Exercise description
Using the data below, work out how many lines contain the word "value", then state that number without comment.

*** Opening of Data below ***

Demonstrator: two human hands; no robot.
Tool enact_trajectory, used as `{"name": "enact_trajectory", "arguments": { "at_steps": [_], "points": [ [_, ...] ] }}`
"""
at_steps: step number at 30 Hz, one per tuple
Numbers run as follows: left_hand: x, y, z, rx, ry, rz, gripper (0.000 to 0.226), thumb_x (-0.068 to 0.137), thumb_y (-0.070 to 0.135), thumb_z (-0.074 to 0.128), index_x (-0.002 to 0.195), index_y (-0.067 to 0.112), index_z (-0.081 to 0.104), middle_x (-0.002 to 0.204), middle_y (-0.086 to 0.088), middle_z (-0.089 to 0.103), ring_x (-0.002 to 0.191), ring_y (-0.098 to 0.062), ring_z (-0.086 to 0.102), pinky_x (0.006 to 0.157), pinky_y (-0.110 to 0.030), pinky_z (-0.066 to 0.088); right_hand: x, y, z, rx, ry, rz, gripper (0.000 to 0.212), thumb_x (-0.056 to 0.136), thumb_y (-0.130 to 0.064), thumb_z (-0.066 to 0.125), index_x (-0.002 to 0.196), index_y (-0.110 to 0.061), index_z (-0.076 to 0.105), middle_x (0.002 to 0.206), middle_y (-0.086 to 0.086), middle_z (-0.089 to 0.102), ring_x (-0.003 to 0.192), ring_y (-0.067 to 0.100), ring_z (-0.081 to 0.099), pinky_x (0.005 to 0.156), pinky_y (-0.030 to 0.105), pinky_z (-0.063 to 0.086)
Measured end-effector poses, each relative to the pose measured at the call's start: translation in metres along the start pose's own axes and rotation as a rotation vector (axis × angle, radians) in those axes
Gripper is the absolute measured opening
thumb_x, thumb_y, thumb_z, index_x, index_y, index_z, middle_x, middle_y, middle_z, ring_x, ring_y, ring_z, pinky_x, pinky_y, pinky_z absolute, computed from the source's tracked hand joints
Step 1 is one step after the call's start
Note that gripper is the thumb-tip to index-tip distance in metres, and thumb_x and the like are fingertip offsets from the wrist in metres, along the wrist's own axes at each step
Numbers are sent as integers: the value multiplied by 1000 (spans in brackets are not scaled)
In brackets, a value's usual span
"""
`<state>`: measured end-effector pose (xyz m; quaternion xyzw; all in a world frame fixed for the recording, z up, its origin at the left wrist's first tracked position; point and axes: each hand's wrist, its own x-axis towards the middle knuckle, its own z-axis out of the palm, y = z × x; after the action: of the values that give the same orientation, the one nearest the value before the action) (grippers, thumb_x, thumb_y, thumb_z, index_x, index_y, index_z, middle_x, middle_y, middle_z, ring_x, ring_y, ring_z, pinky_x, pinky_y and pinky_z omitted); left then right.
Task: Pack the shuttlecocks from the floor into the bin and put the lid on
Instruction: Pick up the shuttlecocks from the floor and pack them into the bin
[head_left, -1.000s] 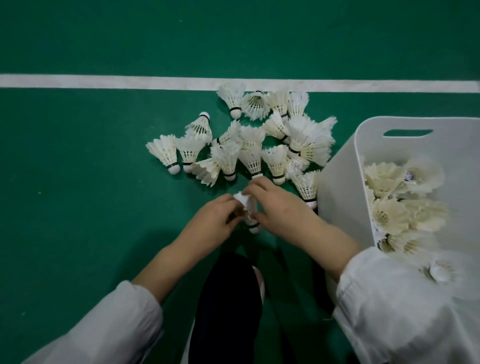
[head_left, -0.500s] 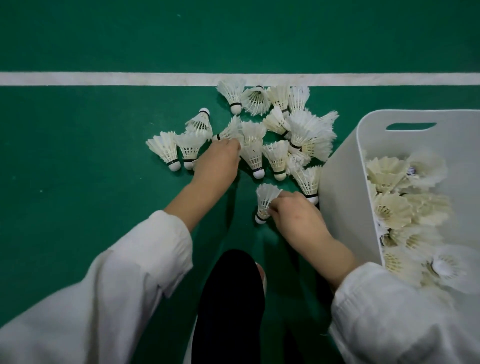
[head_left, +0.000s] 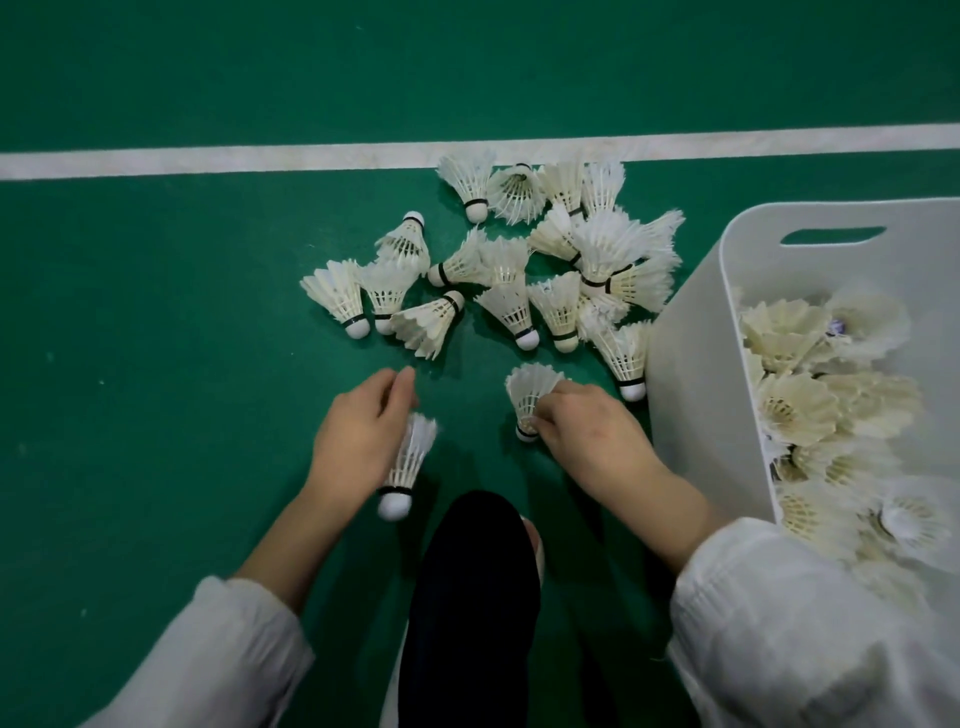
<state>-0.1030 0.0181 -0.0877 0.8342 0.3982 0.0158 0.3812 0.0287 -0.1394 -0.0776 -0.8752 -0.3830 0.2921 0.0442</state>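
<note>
Several white feather shuttlecocks (head_left: 519, 270) lie in a loose pile on the green floor, just below the white line. My left hand (head_left: 358, 436) holds one shuttlecock (head_left: 408, 467), cork end toward me, low over the floor. My right hand (head_left: 587, 431) grips another shuttlecock (head_left: 532, 395) by its base, feathers pointing away. The white plastic bin (head_left: 691, 395) stands at the right, beside my right hand, with several shuttlecocks inside it. No lid is in view.
A white court line (head_left: 208, 158) runs across the floor beyond the pile. My dark trouser leg (head_left: 472, 597) is bent between my arms. The bin's far wall has a handle slot (head_left: 831, 236). Green floor stretches to the left.
My left hand has drawn back from the pile toward me with a shuttlecock in it. My right hand has stayed near the bin, still gripping its shuttlecock.
</note>
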Motion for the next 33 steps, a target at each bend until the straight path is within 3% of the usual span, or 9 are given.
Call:
{"name": "enact_trajectory", "arguments": {
  "at_steps": [4,8,10,14,17,22,25,29,33],
  "points": [
    [13,0,13,-72,-58,-96,26,91,42,50,113,27,50,60,-5,53,51,-18,47,55,-32,38,-2,-3,4,25,-10,-5,28,96,-27,45,107,-7,62,110,11,57,103,30,50,86,39,42],
    [41,7,35,-345,-143,-287,57,86,40,61,136,24,38,128,-5,53,114,-21,53,89,-28,36,-2,-3,5,89,2,-4,28,92,-14,52,119,-7,52,118,12,52,109,29,47,90,35,38],
    [50,4,46,-494,-176,-349,58,85,34,65,137,21,42,139,0,46,123,-18,47,96,-26,35,-3,-1,4,111,5,1,38,87,1,51,124,-7,45,122,12,47,110,29,48,87,30,37],
    [50,-3,55,-755,-117,-447,45,81,25,68,124,17,58,119,-9,65,100,-21,65,96,-43,49,-2,0,-1,119,23,44,35,86,10,41,118,-5,45,120,13,48,103,31,52,77,31,36],
    [47,-1,59,-739,-75,-427,44,85,22,66,127,14,55,103,-11,69,84,-17,68,86,-34,54,1,0,-2,126,12,40,26,90,3,44,114,-4,49,116,14,51,101,32,54,80,35,40],
    [52,19,64,-586,-115,-367,69,69,60,68,124,25,47,124,3,55,109,-18,58,98,-37,45,0,2,2,90,58,8,18,91,-7,50,108,-6,53,108,13,53,98,33,54,76,39,43],
    [58,34,72,-568,-62,-371,41,86,45,59,115,17,54,112,-1,57,108,-20,55,97,-35,42,-1,5,1,69,83,-11,19,90,-12,53,109,-6,55,109,12,53,99,31,54,75,36,42],
    [56,27,75,-666,10,-442,28,79,43,57,61,22,58,88,-23,68,88,-41,65,85,-56,51,0,10,2,99,141,-26,17,89,-5,50,105,-3,58,105,14,53,97,31,52,75,36,41],
    [25,33,63,-740,85,-400,26,93,27,52,74,11,60,80,-4,74,72,-23,59,73,-42,50,1,15,4,141,205,-43,19,88,2,47,102,-1,60,102,14,53,96,31,51,75,35,40]
  ]
}}
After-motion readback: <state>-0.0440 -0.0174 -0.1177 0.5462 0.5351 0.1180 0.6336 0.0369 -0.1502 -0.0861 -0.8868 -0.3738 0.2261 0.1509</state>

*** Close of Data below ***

Response
3